Increasing Student Financial Support
MSW student Dee Zimmerman designs fund to support diverse students and those experiencing hardship
Dee Zimmerman pursued social work to help others, but the University of Denver Graduate School of Social Work (GSSW) MSW student discovered she needed help as well. Her younger sister died during Zimmerman’s advanced-standing MSW program, and Zimmerman said she experienced “extreme burnout” trying to juggle coursework, a field internship and working to support herself.
“Learning how to navigate my studies and finding determination to finish through my grief has been a process,” says Zimmerman, who is graduating this June with a concentration in Organizational Leadership and Policy Practice (OLPP). Finances were a challenge, too. During grad school, she worked as an intake specialist for the State of Colorado Employee Assistance Program, hustled in the gig economy making deliveries and relied on student loans to pay for living costs.

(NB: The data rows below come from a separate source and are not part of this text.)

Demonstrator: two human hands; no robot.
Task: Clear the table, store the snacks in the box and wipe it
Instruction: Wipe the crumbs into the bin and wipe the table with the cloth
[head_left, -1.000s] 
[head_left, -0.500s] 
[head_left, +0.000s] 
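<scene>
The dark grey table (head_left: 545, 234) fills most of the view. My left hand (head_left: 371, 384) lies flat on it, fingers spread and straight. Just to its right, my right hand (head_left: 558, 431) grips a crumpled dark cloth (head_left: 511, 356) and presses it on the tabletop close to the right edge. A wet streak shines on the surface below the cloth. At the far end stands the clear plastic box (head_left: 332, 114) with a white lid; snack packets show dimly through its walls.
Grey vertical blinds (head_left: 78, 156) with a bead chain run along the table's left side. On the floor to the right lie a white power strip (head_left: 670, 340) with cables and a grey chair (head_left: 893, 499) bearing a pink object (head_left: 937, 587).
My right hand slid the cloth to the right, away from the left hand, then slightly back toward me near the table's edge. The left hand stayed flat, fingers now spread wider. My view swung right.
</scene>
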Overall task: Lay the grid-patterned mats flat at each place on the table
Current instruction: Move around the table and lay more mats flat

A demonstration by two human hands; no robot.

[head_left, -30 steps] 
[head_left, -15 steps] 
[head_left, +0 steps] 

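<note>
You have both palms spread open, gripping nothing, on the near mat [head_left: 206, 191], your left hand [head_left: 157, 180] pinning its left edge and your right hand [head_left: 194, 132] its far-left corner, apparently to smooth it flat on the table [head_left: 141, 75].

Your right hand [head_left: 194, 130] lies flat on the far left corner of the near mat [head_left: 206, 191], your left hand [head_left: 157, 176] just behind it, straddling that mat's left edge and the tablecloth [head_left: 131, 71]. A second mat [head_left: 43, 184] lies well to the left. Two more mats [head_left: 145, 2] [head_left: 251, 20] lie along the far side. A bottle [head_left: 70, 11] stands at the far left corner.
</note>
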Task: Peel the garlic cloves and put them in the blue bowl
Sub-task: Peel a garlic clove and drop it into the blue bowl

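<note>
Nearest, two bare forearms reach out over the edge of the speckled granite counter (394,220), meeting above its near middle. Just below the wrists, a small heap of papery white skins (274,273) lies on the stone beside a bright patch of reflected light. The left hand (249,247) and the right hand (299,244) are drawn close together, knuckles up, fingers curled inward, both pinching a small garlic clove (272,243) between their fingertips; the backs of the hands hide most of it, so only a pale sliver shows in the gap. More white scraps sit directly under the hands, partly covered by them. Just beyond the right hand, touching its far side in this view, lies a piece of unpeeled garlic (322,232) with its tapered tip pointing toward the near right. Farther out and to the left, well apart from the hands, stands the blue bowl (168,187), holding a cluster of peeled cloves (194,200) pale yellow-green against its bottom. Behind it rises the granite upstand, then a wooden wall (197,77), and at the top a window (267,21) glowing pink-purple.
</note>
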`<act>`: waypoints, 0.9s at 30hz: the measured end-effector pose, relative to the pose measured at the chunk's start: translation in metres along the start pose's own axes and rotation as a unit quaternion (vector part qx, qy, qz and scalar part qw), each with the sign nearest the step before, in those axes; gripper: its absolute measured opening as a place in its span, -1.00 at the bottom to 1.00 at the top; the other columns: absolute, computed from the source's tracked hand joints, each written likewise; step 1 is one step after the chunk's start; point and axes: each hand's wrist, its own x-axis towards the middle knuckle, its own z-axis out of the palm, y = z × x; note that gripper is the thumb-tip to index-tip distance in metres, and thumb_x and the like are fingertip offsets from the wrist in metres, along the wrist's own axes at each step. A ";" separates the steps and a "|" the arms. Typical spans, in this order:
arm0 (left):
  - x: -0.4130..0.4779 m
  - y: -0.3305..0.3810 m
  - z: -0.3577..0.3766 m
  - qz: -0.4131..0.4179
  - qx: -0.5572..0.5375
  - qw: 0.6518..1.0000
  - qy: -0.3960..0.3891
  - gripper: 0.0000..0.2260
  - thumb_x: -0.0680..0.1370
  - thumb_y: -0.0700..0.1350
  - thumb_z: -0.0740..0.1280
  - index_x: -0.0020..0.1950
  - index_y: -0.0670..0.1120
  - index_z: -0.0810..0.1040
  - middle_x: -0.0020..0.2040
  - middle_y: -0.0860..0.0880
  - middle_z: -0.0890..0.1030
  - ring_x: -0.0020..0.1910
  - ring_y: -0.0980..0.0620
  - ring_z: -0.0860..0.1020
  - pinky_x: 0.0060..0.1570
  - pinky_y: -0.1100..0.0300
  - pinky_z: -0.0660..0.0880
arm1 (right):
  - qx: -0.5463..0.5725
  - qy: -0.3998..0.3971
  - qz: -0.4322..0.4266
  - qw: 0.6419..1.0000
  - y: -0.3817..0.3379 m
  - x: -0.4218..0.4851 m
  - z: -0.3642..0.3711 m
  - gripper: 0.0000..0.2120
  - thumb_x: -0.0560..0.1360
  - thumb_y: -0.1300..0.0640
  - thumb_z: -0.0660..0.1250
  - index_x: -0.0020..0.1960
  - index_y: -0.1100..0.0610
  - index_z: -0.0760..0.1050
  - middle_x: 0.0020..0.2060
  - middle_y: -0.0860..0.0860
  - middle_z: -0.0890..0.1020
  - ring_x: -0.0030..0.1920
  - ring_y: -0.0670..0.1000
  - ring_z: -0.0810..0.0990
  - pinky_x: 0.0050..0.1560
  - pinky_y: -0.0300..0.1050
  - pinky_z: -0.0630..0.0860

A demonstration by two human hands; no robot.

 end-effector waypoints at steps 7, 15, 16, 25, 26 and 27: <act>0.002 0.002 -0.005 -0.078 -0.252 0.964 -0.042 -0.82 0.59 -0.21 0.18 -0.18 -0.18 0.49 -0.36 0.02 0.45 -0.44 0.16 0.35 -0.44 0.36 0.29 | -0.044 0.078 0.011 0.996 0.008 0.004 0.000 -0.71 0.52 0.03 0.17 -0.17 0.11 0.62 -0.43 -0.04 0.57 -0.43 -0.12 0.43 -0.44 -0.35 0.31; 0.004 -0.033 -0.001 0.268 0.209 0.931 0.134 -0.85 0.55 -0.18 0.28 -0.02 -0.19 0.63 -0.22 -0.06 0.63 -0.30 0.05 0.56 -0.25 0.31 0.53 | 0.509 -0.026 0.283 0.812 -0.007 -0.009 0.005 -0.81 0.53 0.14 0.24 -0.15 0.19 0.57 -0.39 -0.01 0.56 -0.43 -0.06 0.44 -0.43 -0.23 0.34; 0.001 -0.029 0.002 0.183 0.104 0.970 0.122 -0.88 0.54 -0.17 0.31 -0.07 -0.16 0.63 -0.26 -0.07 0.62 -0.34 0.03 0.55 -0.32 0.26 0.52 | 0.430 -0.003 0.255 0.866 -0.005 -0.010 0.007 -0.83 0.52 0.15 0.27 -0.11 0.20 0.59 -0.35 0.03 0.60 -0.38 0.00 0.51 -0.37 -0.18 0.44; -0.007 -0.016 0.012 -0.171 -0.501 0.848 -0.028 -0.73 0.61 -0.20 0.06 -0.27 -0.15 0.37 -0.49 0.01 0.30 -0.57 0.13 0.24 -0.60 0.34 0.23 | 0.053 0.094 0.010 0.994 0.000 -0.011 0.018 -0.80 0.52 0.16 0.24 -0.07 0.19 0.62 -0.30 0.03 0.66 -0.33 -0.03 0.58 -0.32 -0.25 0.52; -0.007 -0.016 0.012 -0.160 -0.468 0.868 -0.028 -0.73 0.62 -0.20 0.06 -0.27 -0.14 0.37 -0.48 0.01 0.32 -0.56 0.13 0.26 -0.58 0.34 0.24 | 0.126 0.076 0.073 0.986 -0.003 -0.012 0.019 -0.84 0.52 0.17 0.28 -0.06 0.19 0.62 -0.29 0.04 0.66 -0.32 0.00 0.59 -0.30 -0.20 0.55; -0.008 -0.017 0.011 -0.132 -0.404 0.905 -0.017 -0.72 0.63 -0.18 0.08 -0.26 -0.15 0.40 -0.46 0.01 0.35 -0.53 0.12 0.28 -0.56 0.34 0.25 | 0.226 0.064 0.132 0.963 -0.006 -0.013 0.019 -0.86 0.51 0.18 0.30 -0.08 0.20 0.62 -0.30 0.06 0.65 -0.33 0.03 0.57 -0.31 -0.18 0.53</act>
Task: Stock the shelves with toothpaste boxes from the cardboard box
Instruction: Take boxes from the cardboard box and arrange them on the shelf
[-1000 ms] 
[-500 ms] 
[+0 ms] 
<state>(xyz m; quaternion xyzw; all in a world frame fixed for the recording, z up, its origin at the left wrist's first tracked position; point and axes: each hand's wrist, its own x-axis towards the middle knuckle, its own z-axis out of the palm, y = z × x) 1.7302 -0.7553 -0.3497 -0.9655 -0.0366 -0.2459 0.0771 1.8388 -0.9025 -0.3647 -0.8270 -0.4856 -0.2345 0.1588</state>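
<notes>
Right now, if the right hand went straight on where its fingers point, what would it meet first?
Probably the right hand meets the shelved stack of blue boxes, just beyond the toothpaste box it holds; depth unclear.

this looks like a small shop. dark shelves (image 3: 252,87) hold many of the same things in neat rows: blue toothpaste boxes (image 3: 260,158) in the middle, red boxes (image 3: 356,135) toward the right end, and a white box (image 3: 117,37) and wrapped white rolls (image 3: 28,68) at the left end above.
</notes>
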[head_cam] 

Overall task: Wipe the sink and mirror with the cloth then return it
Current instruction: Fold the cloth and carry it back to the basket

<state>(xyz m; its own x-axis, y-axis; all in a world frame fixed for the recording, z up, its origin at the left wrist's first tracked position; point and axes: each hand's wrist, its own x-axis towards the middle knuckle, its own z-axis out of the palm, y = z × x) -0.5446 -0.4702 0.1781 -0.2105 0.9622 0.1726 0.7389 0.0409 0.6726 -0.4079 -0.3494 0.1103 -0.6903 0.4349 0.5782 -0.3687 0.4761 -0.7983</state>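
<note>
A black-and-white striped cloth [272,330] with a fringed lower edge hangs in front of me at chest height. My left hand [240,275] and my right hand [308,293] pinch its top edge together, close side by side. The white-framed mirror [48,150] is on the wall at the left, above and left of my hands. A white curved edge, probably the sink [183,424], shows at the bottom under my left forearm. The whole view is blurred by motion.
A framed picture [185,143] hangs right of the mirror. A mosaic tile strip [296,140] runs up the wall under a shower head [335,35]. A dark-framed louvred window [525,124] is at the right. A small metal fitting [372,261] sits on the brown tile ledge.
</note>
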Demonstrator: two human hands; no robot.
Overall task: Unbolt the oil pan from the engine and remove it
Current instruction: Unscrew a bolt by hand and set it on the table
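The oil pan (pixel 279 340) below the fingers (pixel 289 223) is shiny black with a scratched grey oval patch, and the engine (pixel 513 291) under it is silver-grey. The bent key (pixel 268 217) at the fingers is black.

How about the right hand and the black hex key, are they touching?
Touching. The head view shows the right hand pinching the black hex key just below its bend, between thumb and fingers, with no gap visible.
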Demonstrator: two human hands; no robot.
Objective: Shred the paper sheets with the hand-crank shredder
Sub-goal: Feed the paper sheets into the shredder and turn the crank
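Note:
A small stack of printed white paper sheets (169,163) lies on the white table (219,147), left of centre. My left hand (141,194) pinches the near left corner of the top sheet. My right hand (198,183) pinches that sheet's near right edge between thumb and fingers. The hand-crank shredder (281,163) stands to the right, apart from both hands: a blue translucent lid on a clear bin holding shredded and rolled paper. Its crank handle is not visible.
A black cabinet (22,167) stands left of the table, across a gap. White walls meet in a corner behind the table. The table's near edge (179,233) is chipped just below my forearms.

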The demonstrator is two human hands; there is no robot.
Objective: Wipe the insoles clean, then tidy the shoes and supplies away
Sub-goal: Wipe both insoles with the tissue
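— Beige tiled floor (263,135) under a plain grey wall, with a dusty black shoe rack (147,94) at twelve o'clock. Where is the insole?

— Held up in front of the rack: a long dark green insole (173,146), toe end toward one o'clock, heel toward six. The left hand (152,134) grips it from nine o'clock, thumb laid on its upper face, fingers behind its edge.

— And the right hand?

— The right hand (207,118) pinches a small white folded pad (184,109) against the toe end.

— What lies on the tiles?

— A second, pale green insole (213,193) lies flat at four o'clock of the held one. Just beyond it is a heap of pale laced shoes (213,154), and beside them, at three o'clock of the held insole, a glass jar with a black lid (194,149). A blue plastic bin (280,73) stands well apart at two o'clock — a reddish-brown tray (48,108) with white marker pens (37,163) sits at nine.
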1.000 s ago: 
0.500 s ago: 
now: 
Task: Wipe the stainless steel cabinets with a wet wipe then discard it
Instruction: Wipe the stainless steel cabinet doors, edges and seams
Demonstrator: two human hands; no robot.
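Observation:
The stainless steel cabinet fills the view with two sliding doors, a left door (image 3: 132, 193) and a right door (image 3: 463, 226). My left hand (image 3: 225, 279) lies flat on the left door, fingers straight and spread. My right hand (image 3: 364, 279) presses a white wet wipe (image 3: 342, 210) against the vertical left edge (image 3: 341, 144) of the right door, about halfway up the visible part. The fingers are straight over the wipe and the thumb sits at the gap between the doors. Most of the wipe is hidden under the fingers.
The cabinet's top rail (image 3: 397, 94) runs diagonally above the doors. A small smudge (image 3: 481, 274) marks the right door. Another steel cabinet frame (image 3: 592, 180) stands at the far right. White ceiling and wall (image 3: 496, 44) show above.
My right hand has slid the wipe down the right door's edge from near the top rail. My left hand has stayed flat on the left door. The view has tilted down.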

Unfortunately, Zimmerman’s financial struggle isn’t unique. A recent Council on Social Work Education study found that in 2019, 73% of Latinx and 57% of Black MSW graduates nationwide were the first in their families to graduate college and that Latinx and Black MSWs bear higher levels of student debt than their white colleagues. Like Zimmerman, many of those students must work full or part time while pursuing their MSW.
Zimmerman decided to put her OLPP experience to work creating GSSW’s new Diversity, Equity and Inclusion (DEI) Student Support Fund, which will increase access and reduce student debt through scholarships for diverse applicants and for students who experience consequential life changes while enrolled in the school’s MSW programs. The DEI Student Support Fund will also provide internship stipends to diverse students.
“Field training is required for all MSW students,” says Dean Amanda Moore McBride, “but for graduate students like Dee who need to work while attending school, completing unpaid field internships can be a barrier to graduate social work education.” Although Zimmerman was able to complete her internship at her job, that’s not possible for all students. The DEI Student Support Fund will reduce the internship barrier by providing students with need-based stipends to offset the financial burden of unpaid internship hours.
Zimmerman developed the proposal for the DEI Student Support Fund during her Planning and Program Development course, aiming to “ensure that students who are in situations like mine don’t have to incur additional debt just to make ends meet.”
“Having their need met saves a student so much energy that they’d spend stressing about how to eat or pay rent for the next month,” Zimmerman adds. “I want to set other students up for success. I know how difficult it is to make school a priority when you’re constantly in survival mode.”
Zimmerman will continue working with Dean McBride in a paid internship to develop a plan for growing the fund. Fundraising launched on May 18 during 1Day4DU, an annual day of giving when the school raised more than $3,500 for the fund. “However, so much more is needed for GSSW to meet student needs and increase the accessibility of social work education,” McBride says. “This is our top philanthropic priority as a school.”
Zimmerman reminds other students that GSSW faculty and staff want to support students in their MSW journey. “Advocacy in our program is so important, and though it can be hard to find the time and energy, you never know what impact you can make if you never speak up,” says Zimmerman, who plans to pursue a doctorate in social work. “I’m still in amazement that I’ll be shaping the future of GSSW, hopefully for years to come.”